* [EXERCISE REQUIREMENTS] Each line from the one holding "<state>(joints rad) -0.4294" to the last line below must be written out exactly, with no other output.

* [EXERCISE DATA]
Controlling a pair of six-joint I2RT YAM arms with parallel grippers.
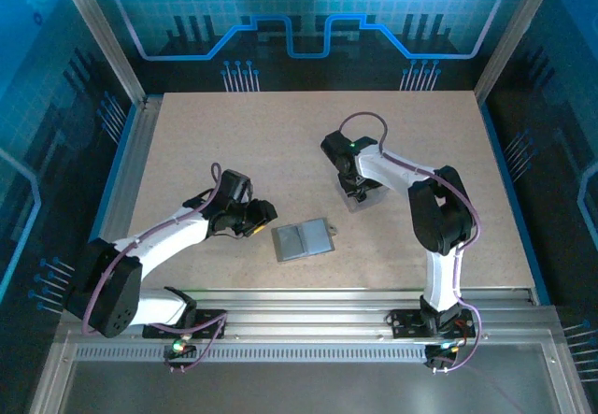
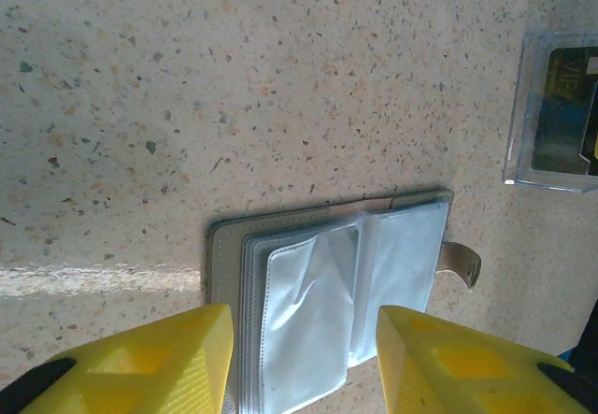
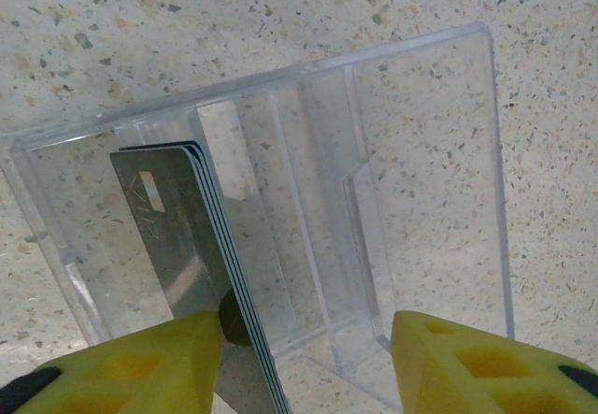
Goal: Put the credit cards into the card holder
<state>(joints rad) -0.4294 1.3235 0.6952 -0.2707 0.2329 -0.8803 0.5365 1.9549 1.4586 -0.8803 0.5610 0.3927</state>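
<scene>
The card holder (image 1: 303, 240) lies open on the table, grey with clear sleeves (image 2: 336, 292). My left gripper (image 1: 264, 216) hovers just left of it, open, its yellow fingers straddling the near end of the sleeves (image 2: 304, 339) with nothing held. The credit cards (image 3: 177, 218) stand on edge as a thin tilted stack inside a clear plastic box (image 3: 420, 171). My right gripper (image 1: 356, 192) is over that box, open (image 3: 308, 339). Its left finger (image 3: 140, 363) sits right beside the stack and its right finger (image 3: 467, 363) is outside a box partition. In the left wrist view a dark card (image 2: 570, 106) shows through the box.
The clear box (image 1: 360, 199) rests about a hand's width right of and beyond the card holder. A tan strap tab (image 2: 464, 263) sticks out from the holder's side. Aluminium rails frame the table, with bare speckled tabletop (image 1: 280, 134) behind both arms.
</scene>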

* [SOLVED EXERCISE]
<state>(joints rad) -0.4294 1.3235 0.6952 -0.2707 0.2329 -0.8803 0.5365 1.9549 1.4586 -0.8803 0.5610 0.3927</state>
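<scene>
The card holder (image 1: 303, 240) lies open on the table, grey with clear sleeves (image 2: 336, 292). My left gripper (image 1: 264, 216) hovers just left of it, open, its yellow fingers straddling the near end of the sleeves (image 2: 304, 339) with nothing held. The credit cards (image 3: 177, 218) stand on edge as a thin tilted stack inside a clear plastic box (image 3: 420, 171). My right gripper (image 1: 356, 192) is over that box, open (image 3: 308, 339). Its left finger (image 3: 140, 363) sits right beside the stack and its right finger (image 3: 467, 363) is outside a box partition. In the left wrist view a dark card (image 2: 570, 106) shows through the box.
The clear box (image 1: 360, 199) rests about a hand's width right of and beyond the card holder. A tan strap tab (image 2: 464, 263) sticks out from the holder's side. Aluminium rails frame the table, with bare speckled tabletop (image 1: 280, 134) behind both arms.
</scene>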

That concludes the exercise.